I’ve always been an optimist. I’ve got so much optimism I can be an optimist for you as well, if you want me to. I can believe all the best things about your future and mine. It comes naturally for me, so it’s no trouble. The only trouble with the whole thing is the trouble that keeps popping up and spoiling my optimistic outlooks. Sometimes everything doesn’t work out. Sometimes it’s not ok. Sometimes it’s not grand, it’s not good, and it’s not even fine. As much as I hate to admit it, sometimes my optimism is just plain wrong. So I still hope you have a happy Christmas, but I’m also painfully aware that my positive thoughts won’t be able to make that happen for you. 

Then again, isn’t that what Christmas is for?
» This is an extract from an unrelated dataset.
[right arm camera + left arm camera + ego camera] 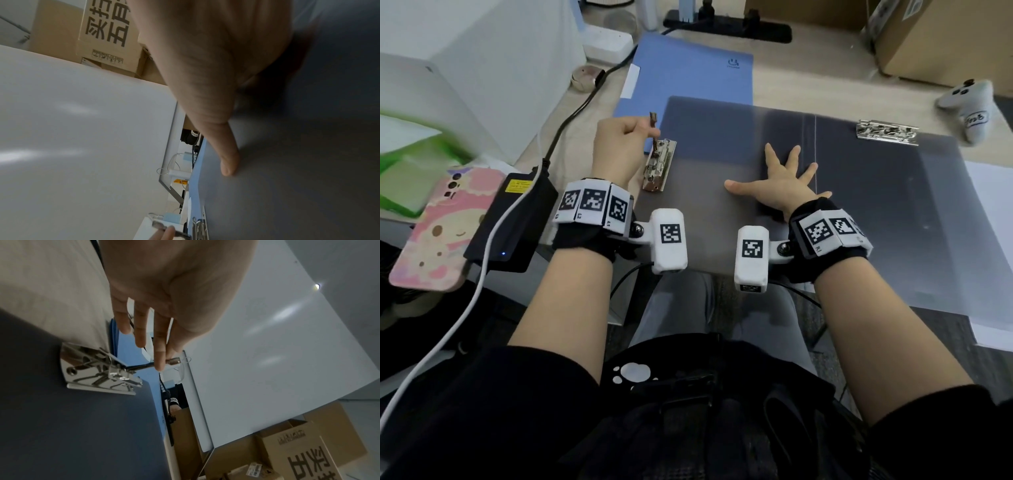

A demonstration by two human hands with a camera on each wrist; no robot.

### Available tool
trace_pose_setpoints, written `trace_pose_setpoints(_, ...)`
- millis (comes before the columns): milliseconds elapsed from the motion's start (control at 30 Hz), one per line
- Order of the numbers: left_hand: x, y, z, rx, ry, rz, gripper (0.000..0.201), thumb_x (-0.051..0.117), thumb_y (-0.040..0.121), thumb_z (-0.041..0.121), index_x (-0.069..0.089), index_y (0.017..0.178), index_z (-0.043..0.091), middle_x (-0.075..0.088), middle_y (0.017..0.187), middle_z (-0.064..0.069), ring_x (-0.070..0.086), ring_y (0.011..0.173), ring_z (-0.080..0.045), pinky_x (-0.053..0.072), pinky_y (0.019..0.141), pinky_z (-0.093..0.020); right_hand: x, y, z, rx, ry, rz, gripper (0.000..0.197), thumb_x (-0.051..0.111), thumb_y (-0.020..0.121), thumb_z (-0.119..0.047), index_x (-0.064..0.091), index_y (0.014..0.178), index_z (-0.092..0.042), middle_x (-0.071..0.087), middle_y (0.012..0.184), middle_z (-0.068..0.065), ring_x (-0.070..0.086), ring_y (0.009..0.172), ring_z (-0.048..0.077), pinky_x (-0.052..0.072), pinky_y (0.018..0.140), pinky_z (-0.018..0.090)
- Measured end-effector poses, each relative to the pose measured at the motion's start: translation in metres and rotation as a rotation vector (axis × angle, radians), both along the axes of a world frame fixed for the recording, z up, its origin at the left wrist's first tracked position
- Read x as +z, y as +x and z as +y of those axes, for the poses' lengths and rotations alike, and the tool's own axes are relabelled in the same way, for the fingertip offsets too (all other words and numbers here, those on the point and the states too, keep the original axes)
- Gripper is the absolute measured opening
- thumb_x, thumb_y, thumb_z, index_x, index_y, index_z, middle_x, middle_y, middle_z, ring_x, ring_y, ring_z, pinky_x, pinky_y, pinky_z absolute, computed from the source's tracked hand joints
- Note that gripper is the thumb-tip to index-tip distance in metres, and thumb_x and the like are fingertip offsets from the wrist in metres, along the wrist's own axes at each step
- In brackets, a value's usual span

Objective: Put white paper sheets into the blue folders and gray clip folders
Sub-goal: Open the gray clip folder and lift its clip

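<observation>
A gray clip folder lies open on the desk, with a metal lever clip on its left edge and a second clip at its top right. My left hand pinches the raised lever of the left clip; the left wrist view shows the lever held between thumb and forefinger. My right hand lies flat with spread fingers on the folder's left half, and its thumb presses the gray surface. A blue folder lies closed behind. White paper sheets stick out under the folder's right side.
A power brick with cables and a pink phone case lie at the left. A plush toy and a cardboard box stand at the back right. A white unit fills the left back.
</observation>
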State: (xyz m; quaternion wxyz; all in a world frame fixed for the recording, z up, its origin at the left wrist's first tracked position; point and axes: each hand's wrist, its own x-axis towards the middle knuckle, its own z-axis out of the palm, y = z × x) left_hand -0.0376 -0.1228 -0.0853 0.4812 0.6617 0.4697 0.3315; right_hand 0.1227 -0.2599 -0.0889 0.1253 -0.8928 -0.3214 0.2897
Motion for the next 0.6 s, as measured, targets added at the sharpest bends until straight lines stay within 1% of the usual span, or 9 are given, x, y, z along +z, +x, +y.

God did not take on our humanity and make himself into one of us just so that he could wish us a happy Christmas, expressing his sincere hope that things would improve for us somehow in the years to come. That would have been a nice gesture, but it wouldn’t have been all that helpful. We can do that much ourselves. No, when Jesus came to earth he did not come to bring the “I hope so” kind of hope, but something else entirely. Yes, we use the same word for it—we still call it “hope”—but it’s not the same thing. It’s the difference between telling a starving man that you hope he gets dinner somehow and inviting him to a royal banquet. Jesus didn’t come to give us a friendly sentiment. He came to provide, in reality, for all our deepest needs for forgiveness, for peace, for joy, real love, and life that never ends. He came to invite us to his feast (Matthew 22:1-14). The invitation is not based on our status, goodness, or worthiness. It is based entirely on his generosity. His death is enough to provide full forgiveness to anyone who comes to him. His resurrection life is enough for any human, no matter how lost or broken or sinful or ashamed, to be fully restored. 

This is hope. The actual thing. The secure, firm, unshakable thing that doesn’t evaporate like my optimism does in the face of difficult realities. This hope is bigger than all the troubles of the world put together, more stable than the ground under our feet, and it lasts longer, too. It is based on God’s provision, so no human can steal it. It is given by a Saviour who has already defeated death, so nothing can destroy it. In Christ, “we have this hope as an anchor for the soul, firm and secure” (Hebrews 6:19).

I hope you have a wonderful Christmas and a happy New Year. But don’t count on my optimism to make it happen. Put your anchor down into the only fully secure hope this world has ever known: the hope that Jesus won for those who trust in him. This is the hope we celebrate at Christmas.